The presence of the DT_AARCH64_MEMTAG_HEAP
dynamic array entry indicates
that heap allocations should be protected with memory tagging. Implementation of
this logic is left to the heap allocator. This entry is only valid on the main
executable.
The presence of the DT_AARCH64_MEMTAG_STACK
dynamic array entry indicates
that stack allocations should be protected with memory tagging. The
implementation of stack tagging is left to the compiler, this dynamic array
entry is a signal to the loader that the stack regions should be mapped using
tag-capable memory. This entry is only valid on the main executable.
DT_AARCH64_MEMTAG_GLOBALS
indicates that global variables should be
protected with memory tagging. The value is the unrelocated virtual address
which points to the start of the SHT_AARCH64_MEMTAG_GLOBALS_DYNAMIC
section.
Each dynamically loaded object (including the main executable) should have its
own DT_AARCH64_MEMTAG_GLOBALS
dynamic table entry, if the object contains
tagged global variables.
DT_AARCH64_MEMTAG_GLOBALSSZ
is the size of the
SHT_AARCH64_MEMTAG_GLOBALS_DYNAMIC
section, in bytes.
These values are in the AArch64 Processor-specific range. The values are subject to change if there is a clash with any section types added by AAELF64.
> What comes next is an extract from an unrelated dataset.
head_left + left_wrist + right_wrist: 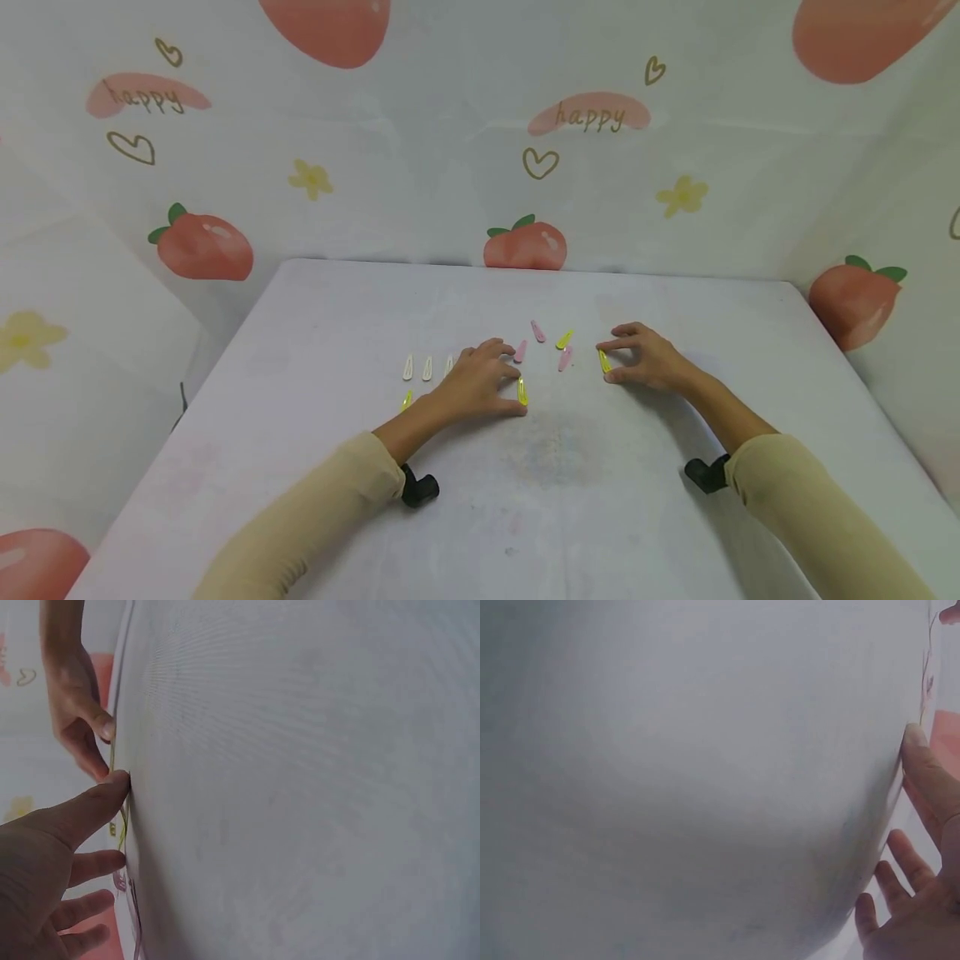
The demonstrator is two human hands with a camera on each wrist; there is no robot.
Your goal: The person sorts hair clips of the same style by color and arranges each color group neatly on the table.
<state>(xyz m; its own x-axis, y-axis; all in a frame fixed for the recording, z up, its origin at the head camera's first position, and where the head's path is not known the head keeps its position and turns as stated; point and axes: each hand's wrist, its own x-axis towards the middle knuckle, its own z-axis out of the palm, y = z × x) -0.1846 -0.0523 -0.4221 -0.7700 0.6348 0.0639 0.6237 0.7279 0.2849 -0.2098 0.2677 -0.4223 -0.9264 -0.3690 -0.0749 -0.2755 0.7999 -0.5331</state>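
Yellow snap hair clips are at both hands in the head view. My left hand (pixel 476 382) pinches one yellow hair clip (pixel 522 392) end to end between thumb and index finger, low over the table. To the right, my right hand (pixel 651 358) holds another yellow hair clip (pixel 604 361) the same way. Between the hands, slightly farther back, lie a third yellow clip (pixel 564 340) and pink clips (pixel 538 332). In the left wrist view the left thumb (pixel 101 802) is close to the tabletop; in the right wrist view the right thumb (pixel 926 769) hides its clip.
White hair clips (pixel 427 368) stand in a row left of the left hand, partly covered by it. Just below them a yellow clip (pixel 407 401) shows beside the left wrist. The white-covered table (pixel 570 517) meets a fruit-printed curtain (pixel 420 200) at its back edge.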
MemtagABI adds the following additional Processor-specific section types:
Name | Value |
---|---|
SHT_AARCH64_MEMTAG_GLOBALS_STATIC |
0x70000007 |
SHT_AARCH64_MEMTAG_GLOBALS_DYNAMIC |
0x70000008 |
SHT_AARCH64_MEMTAG_GLOBALS_STATIC
is a section type used during static
linking. This section is of size 0
. For each tagged global variable in the
object file, there exists an R_AARCH64_NONE
relocation that references both
the symbol to be tagged, and this section. This section's flags should not have
SHF_ALLOC
set, and should be discarded by the linker.
SHT_AARCH64_MEMTAG_GLOBALS_DYNAMIC
is a section type used during dynamic
loading. For each linked object, there should only be a single
SHT_AARCH64_MEMTAG_GLOBALS_DYNAMIC
section, which is pointed to by the
DT_AARCH64_MEMTAG_GLOBALS
dynamic array entry. This section contains a
compressed series of "global variable descriptors", metadata encoding the offset
and size to which a random allocation tag should be applied. This section is
defined in detail later in this document.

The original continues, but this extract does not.